The release profiles of BSA from powder, pellet and suspension dosage forms of OC-BSA, prepared in water, are shown in . All samples, except for the pellets that had no PRUV®, exhibited an initial fast release (“burst effect”). In the first four hours, the amounts of BSA released from OC-BSA suspensions in sesame oil and castor oil were about 69% and 55%, respectively, from OC-BSA powder about 37%, and from OC-BSA pellet containing 0.05% PRUV® about 28%. After four hours, all samples released BSA slowly. After six days, the 100% of BSA were released from castor and sesame oil suspensions of OC-BSA. The powder and pellet, with and without PRUV®, forms, in contrast, released only 90%, 64%, and 72% of BSA, respectively, over the same time period.

Figure 4. Release profiles of BSA from powder, pellet, and oil suspension dosage forms of OC-BSA prepared in water (n=3).

Figure 4. Release profiles of BSA from powder, pellet, and oil suspension dosage forms of OC-BSA prepared in water (n=3).

shows the release profiles of BSA from OC-BSA prepared in pH 2.0 buffer solution. As is evident, both castor oil and sesame oil suspensions of OC-BSA exhibited similar release profiles. OC-BSA pellets with and without PRUV® also showed no significant difference in their release patterns. After four hours, the amounts of BSA released from OC-BSA suspensions, powder, and pellets were 49%, 28%, and 11%, and After six days, about 84%, 69%, and 59%, respectively.

Figure 5. Release profiles of BSA from powder, pellet, and oil suspension dosage forms of OC-BSA prepared in pH 2.0 buffer solution (n=3).

Figure 5. Release profiles of BSA from powder, pellet, and oil suspension dosage forms of OC-BSA prepared in pH 2.0 buffer solution (n=3).
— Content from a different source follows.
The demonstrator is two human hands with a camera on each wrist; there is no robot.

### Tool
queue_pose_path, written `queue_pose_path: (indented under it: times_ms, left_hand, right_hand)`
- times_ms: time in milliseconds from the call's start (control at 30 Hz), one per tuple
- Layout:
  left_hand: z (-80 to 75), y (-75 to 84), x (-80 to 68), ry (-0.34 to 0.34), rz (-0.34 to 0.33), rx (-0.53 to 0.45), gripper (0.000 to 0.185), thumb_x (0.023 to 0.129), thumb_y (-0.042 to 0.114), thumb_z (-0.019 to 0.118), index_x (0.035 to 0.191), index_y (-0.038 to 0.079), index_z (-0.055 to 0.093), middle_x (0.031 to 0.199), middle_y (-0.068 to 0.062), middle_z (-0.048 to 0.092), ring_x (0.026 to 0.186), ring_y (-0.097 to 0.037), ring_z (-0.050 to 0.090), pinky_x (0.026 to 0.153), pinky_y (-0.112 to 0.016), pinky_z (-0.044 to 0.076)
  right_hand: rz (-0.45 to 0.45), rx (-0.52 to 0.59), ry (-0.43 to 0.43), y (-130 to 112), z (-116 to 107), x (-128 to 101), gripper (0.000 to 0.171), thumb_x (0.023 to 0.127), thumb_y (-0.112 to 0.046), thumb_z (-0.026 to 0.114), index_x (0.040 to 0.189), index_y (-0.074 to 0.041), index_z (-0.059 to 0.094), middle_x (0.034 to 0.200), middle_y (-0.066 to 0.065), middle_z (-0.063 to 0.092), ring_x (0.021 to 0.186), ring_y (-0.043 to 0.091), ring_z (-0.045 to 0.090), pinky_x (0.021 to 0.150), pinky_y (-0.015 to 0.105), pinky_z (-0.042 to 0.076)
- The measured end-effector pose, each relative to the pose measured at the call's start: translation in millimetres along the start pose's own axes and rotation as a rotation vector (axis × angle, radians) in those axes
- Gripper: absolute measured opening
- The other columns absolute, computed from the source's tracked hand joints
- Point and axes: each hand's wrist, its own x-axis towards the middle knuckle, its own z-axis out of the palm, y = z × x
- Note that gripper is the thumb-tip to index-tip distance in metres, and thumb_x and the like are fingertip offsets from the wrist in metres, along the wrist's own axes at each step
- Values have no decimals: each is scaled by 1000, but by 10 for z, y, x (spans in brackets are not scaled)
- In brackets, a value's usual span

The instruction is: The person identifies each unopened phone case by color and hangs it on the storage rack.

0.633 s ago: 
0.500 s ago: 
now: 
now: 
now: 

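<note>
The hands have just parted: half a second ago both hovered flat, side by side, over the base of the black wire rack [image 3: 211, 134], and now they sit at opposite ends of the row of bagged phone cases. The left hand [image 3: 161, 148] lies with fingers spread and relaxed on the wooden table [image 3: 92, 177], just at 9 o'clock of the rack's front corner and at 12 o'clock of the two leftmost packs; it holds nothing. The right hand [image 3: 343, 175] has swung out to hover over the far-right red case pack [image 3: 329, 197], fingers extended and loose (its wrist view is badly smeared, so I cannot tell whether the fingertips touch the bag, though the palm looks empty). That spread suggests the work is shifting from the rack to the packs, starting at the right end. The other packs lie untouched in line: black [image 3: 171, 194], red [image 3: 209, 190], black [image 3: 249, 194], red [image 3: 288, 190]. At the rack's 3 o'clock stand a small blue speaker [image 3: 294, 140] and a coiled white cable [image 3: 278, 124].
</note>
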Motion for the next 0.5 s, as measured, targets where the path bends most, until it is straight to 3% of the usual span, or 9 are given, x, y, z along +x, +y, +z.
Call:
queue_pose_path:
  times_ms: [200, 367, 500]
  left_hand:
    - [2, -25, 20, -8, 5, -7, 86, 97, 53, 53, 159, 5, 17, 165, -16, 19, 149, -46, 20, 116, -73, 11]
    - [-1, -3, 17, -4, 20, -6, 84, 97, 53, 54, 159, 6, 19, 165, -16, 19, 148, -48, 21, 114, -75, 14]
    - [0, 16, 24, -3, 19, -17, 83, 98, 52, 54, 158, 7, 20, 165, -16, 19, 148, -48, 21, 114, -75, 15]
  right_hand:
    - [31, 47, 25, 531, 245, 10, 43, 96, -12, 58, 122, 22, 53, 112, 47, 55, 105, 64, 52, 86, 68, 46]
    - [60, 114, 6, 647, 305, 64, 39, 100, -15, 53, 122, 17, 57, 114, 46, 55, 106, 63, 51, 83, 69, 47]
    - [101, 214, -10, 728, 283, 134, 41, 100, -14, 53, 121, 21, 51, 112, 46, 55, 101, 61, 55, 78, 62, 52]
The above results show that (i) irrespective of whether OC-BSA was prepared in water or pH 2.0 buffer, the release of BSA was the fastest from oil suspensions, intermediate from the powder forms, and the slowest from the pellet formulations, and (ii) OC-BSA prepared in water released BSA at a faster rate than that made in pH 2.0 buffer solution. The faster release of BSA from the sesame oil and castor oil suspensions compared to that from the respective OC-BSA powders may be due to the plasticization effect of oils on OC. The difference in the release properties of OC-BSA prepared in water versus that made in pH 2 buffer could be due to different proportions of interaction forces present between OC and BSA.

CONCLUSION

The results presented above show that the immobilization of BSA on OC is favored at low pH conditions and in water. The release of BSA was the fastest (84–100%) from OC-BSA suspension in oils (castor and sesame oils), intermediate (69–90%) from OC-BSA powders, and the slowest (59–72%) from OC-BSA pellets, over six days, suggesting that the pellet form is useful as a sustained-release delivery system whereas powder and suspension forms may serve as a pulse-release delivery system. The presence of PRUV® in the pellets did not change the release profile of BSA.

Further work to (i) characterize the secondary structure of BSA in the insoluble fraction of the immobilization product and (ii) isolate and identify the soluble fraction of OC-BSA complex by freeze drying, is in progress. Immobilization of other proteins, such as lysozyme, on OC is also being investigated. Lysozyme Citation[[23]] has an isoelectric point of ca. 11. Therefore, unlike BSA, it is expected to show higher affinity to OC at a physiological pH. The successful demonstration of binding of various proteins on OC may allow its use not only as a carrier for proteins in the design of a biodegradable delivery system but also as an adjuvant in the development a solid vaccine.